▶ **Provided data**
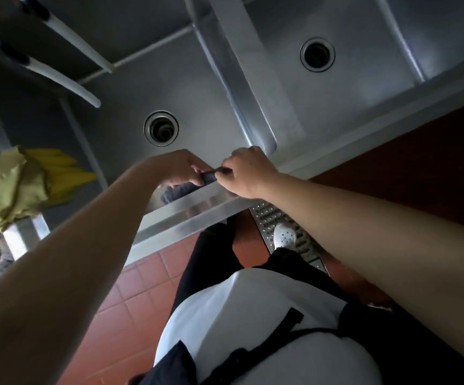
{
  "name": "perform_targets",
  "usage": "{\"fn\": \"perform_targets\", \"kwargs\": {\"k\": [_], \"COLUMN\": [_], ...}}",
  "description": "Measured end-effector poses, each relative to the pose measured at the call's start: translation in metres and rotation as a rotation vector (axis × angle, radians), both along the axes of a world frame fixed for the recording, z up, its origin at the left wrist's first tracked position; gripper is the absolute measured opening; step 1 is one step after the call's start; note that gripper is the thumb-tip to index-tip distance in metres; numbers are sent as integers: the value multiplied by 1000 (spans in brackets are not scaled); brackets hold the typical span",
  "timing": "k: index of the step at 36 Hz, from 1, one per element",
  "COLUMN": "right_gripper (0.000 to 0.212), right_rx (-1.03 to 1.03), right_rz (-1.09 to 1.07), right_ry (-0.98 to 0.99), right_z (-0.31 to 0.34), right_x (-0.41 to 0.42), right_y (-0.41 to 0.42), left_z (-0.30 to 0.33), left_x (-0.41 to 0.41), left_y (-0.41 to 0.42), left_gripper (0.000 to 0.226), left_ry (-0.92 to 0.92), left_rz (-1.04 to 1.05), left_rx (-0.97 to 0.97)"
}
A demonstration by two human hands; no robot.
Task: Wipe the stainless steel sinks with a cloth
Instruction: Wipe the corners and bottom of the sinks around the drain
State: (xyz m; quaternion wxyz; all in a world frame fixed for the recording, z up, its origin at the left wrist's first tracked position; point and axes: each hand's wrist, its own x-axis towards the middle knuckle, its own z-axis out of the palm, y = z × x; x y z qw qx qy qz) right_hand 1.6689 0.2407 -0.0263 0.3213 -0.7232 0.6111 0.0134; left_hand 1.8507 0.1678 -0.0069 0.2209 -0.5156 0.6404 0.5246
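At frame centre, left hand point(179, 169) and right hand point(246, 172) pinch one dark cloth point(180, 188) on front rim of two steel sinks point(203, 93); two drains; yellow glove point(58, 173) at left.

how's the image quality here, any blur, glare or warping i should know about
Head view: strong wide-angle warping bends the sink rim and tilts the basins; lighting is dim, with dark corners; soft glare streaks on the divider; slight blur on the left hand, right hand and dark cloth.
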Motion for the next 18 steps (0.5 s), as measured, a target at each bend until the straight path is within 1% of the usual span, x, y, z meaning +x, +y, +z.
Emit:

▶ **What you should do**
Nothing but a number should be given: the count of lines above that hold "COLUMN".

▶ **Exercise solution**
2